AIM OF THE TASK -> Skipping all pictures, set down the lines of the listing from the first through the one with "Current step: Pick".

LISTED ENTRIES ->
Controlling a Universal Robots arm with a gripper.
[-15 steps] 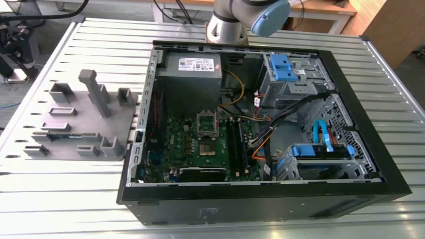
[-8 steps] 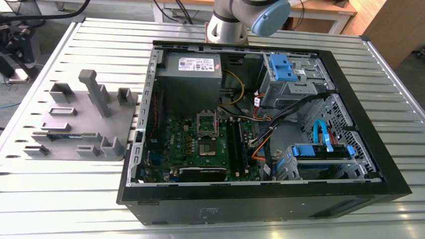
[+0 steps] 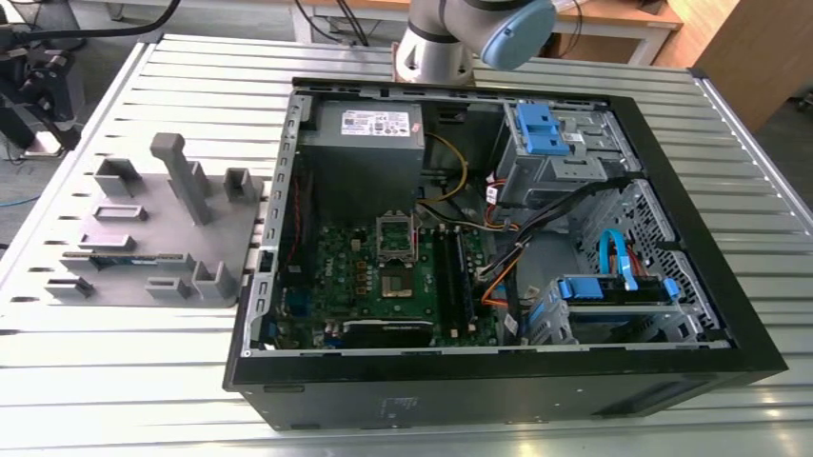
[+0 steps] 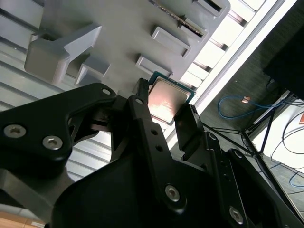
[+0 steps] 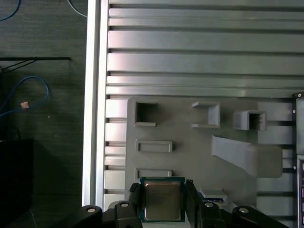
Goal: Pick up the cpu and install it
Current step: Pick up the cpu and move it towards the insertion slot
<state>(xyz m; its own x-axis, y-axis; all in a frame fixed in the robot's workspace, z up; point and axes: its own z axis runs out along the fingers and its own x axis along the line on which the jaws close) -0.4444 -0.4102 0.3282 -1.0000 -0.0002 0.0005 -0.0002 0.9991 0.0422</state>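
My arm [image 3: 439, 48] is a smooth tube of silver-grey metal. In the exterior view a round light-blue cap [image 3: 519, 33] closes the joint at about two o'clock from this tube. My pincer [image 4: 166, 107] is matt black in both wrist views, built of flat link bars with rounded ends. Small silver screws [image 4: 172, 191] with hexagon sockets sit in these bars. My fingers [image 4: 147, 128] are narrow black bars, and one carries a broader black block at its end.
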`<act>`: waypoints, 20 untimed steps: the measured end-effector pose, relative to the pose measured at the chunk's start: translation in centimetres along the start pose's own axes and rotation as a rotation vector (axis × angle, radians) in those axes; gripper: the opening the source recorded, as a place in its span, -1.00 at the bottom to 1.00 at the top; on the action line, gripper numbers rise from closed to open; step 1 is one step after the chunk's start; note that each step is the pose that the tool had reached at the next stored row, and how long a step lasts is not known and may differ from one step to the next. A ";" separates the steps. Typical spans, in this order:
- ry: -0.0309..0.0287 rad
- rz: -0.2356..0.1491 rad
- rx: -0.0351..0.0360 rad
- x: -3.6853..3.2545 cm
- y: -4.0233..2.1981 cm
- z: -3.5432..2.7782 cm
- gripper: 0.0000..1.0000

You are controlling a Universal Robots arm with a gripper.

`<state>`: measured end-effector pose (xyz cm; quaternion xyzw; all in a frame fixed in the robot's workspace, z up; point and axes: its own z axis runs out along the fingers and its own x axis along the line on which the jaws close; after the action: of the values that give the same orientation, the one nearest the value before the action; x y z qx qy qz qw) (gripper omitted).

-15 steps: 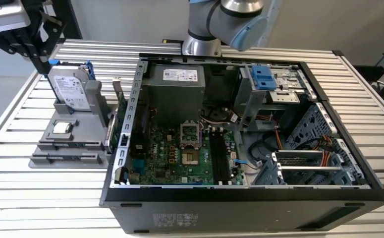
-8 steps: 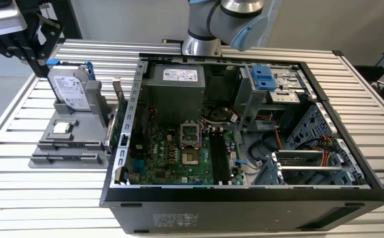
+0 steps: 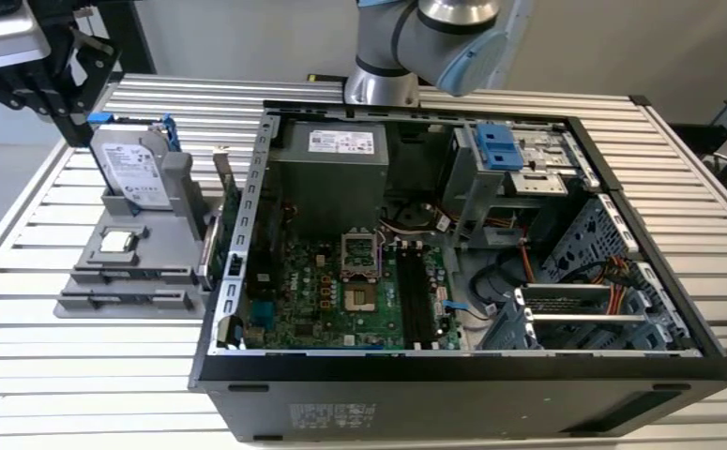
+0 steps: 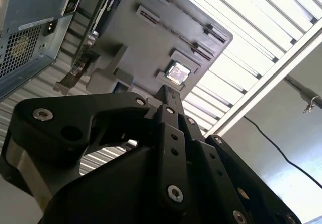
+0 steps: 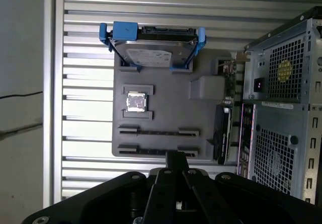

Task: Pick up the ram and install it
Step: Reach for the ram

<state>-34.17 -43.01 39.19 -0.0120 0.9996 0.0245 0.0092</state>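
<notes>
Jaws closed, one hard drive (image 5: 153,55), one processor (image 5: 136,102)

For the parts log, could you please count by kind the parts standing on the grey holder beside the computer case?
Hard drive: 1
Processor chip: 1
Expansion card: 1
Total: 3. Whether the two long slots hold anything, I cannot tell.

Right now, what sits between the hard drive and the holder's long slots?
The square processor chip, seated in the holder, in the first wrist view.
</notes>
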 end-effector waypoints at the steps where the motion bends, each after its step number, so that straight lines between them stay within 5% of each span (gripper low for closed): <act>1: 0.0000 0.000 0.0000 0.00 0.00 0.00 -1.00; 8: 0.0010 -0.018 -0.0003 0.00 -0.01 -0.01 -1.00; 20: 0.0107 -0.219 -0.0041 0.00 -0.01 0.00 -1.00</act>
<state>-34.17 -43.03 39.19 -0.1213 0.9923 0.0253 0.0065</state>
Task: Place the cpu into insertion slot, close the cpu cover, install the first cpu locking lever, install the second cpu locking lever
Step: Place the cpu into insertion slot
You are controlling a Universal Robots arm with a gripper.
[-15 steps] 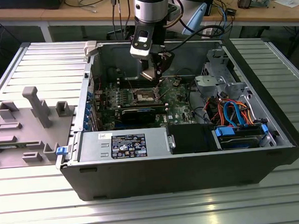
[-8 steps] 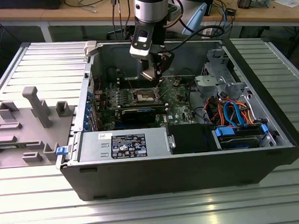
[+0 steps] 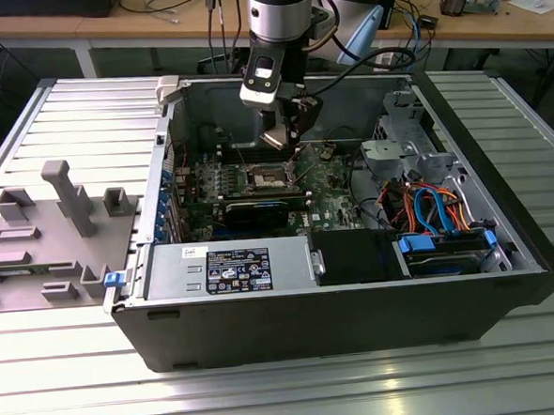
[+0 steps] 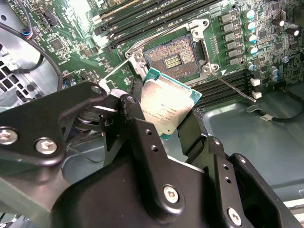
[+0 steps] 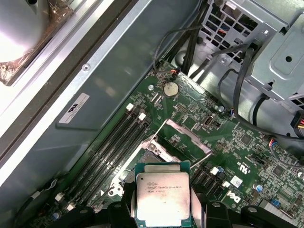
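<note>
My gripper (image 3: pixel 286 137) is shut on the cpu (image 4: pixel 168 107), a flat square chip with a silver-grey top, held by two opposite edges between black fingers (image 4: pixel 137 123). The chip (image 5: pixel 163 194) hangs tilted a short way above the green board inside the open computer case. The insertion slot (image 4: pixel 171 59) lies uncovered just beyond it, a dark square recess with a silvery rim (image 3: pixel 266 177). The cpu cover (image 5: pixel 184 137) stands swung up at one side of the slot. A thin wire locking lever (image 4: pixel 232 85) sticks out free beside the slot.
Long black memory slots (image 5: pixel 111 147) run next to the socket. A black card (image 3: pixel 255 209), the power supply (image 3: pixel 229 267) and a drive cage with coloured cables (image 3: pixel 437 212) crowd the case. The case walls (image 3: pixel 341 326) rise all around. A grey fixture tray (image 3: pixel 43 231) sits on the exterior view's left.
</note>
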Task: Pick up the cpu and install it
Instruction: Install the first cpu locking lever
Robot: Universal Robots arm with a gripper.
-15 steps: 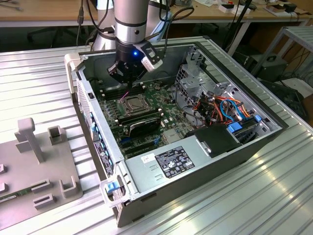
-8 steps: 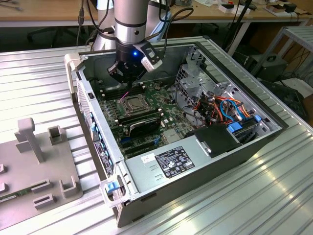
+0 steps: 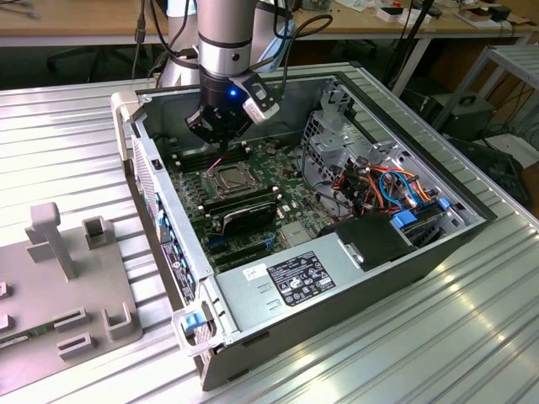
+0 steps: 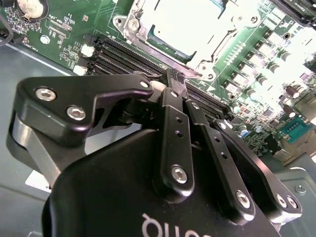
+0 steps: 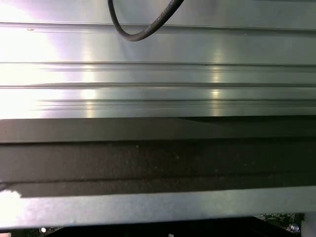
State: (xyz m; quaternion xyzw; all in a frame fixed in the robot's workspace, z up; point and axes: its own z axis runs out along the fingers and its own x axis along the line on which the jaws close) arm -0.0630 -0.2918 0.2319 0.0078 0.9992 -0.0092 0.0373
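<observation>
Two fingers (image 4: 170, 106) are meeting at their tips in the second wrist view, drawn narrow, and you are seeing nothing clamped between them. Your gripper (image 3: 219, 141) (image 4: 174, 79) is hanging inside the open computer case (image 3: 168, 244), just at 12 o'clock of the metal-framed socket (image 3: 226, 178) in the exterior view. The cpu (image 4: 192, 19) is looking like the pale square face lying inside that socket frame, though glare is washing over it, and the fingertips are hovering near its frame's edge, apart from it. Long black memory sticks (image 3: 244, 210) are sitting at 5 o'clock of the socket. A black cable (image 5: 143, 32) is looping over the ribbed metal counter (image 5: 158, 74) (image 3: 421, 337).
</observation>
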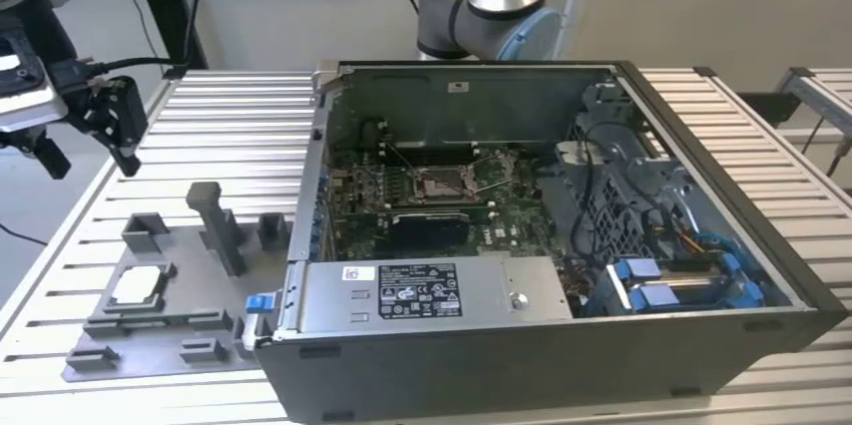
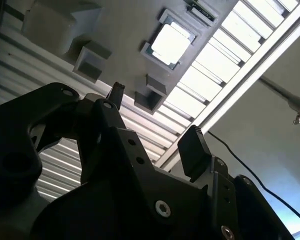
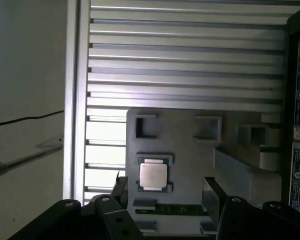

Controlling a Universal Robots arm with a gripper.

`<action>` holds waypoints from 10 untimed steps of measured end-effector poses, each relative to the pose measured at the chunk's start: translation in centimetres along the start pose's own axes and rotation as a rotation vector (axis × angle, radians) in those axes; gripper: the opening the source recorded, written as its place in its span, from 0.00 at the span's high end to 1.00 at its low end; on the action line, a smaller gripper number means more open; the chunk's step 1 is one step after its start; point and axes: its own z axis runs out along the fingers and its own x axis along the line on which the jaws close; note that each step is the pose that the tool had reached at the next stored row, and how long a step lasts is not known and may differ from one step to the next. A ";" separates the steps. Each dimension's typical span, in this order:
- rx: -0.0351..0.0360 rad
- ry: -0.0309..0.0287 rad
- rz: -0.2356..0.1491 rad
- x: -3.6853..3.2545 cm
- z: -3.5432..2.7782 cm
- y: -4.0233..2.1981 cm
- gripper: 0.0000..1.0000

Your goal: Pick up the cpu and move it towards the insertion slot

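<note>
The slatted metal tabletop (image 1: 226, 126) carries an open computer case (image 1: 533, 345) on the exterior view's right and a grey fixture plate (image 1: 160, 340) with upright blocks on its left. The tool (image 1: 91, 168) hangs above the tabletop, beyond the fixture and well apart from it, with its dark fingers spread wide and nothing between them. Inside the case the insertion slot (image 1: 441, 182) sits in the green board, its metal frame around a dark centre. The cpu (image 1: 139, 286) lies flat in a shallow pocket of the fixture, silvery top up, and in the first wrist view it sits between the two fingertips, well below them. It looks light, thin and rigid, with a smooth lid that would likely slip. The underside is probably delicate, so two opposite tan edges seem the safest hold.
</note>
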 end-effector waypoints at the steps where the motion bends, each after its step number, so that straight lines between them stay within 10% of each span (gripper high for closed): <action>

EXPECTED ANSWER ->
Controlling a Universal Robots arm with a gripper.
[-15 steps] 
[-8 steps] 
[+0 steps] 
[+0 steps] 
[+0 steps] 
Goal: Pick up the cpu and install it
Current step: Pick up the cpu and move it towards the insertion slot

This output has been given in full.